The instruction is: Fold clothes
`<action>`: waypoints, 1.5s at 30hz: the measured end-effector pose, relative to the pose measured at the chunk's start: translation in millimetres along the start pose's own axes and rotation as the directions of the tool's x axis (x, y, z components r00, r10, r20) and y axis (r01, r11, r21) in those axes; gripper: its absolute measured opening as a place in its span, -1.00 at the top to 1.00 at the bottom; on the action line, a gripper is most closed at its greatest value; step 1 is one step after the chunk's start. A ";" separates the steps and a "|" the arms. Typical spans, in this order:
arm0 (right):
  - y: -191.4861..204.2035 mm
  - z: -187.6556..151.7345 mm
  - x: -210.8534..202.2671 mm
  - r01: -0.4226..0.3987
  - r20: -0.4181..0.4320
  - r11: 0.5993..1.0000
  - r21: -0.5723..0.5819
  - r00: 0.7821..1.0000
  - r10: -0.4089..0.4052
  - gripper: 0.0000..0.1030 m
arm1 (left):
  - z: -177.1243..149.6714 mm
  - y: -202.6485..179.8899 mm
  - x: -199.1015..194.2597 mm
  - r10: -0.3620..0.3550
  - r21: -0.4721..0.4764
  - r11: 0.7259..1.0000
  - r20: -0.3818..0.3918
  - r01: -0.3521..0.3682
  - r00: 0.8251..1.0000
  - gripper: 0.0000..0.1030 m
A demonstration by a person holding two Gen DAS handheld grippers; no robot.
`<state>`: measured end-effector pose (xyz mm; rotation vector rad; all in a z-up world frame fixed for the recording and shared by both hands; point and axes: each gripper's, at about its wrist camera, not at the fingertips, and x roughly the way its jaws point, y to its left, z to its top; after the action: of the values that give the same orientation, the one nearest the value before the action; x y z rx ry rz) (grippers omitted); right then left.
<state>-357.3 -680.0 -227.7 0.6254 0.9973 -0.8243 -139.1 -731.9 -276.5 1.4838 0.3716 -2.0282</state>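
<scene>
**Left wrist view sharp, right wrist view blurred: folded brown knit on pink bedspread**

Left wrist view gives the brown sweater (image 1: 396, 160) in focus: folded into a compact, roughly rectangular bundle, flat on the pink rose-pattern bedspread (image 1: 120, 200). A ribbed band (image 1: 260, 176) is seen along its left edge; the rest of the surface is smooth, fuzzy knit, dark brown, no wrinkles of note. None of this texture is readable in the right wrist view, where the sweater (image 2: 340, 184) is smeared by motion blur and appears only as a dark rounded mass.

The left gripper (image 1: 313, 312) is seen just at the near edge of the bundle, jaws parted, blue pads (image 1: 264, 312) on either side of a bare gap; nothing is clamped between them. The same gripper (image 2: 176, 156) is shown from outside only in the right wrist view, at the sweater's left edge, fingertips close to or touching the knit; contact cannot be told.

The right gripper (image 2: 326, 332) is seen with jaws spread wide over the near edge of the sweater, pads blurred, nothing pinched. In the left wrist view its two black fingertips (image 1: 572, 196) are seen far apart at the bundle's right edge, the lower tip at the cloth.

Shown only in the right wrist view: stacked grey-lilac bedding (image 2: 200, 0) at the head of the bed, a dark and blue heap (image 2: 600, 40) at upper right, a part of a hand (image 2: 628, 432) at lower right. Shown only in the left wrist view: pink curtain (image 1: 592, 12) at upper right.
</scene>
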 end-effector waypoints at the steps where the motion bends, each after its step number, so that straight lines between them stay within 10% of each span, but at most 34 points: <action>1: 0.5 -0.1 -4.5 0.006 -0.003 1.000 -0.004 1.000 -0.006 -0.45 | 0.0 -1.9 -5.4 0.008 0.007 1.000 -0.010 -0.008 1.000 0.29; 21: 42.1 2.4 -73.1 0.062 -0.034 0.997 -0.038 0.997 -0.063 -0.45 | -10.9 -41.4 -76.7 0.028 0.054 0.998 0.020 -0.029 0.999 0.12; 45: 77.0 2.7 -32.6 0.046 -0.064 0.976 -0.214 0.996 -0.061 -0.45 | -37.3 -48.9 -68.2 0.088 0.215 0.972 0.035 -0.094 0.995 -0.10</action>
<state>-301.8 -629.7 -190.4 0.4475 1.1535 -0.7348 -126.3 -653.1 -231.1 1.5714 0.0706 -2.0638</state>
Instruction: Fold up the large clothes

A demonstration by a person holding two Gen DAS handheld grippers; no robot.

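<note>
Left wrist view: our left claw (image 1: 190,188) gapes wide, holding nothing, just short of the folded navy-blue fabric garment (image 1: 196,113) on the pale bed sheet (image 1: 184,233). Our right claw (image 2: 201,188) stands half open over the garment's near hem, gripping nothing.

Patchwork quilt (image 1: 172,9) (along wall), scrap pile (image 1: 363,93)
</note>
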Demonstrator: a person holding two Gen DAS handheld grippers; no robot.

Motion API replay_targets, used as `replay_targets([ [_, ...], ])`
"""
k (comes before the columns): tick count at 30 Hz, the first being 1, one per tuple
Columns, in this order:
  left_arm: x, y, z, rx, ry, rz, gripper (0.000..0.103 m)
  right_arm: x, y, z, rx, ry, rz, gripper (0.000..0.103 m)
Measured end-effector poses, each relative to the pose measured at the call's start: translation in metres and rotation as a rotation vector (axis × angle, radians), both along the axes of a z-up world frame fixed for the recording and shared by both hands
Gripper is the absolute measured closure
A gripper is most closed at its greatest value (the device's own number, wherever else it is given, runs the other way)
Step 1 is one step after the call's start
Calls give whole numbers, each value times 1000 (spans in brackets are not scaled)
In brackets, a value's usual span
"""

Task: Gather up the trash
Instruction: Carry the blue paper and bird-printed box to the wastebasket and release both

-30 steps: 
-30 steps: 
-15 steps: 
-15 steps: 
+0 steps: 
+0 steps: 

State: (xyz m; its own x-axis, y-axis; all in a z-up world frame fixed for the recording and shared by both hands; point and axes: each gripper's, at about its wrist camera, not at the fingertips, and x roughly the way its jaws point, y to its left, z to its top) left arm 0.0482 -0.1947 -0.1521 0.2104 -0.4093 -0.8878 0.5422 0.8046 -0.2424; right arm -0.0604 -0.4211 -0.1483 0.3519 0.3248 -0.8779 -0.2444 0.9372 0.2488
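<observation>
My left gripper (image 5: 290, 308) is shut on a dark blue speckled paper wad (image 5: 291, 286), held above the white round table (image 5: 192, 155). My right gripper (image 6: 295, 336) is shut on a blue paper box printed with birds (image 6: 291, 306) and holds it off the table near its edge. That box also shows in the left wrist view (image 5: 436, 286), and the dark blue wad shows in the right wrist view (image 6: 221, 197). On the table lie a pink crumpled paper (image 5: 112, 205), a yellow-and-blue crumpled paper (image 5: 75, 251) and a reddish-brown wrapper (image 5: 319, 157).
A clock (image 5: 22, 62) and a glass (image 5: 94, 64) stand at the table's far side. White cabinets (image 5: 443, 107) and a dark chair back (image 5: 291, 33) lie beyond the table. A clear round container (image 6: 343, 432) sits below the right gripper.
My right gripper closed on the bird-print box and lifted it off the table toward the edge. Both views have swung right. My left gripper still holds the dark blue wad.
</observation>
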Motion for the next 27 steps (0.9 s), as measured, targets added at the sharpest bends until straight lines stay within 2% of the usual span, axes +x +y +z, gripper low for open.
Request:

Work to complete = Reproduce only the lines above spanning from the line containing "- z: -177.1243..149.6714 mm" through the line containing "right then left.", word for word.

Exercise response =
  - z: -177.1243..149.6714 mm
  - y: -202.6485..179.8899 mm
  - x: -199.1015..194.2597 mm
  - r10: -0.3620..0.3550
  - r21: -0.4721..0.4764
  - r11: 0.7259..1.0000
  - r20: -0.3818..0.3918
  - r01: -0.3521..0.3682
  - r00: 0.8251..1.0000
  - gripper: 0.0000..0.1030 m
A demonstration by a person holding two Gen DAS handheld grippers; no robot.
`<state>`: measured end-effector pose (xyz mm; rotation vector rad; all in a z-up world frame fixed for the recording and shared by both hands; point and axes: each gripper's, at about its wrist camera, not at the fingertips, and x roughly the way its jaws point, y to its left, z to its top; after the action: of the values that give the same orientation, the one nearest the value before the action; x y z rx ry rz) (grippers omitted); right then left.

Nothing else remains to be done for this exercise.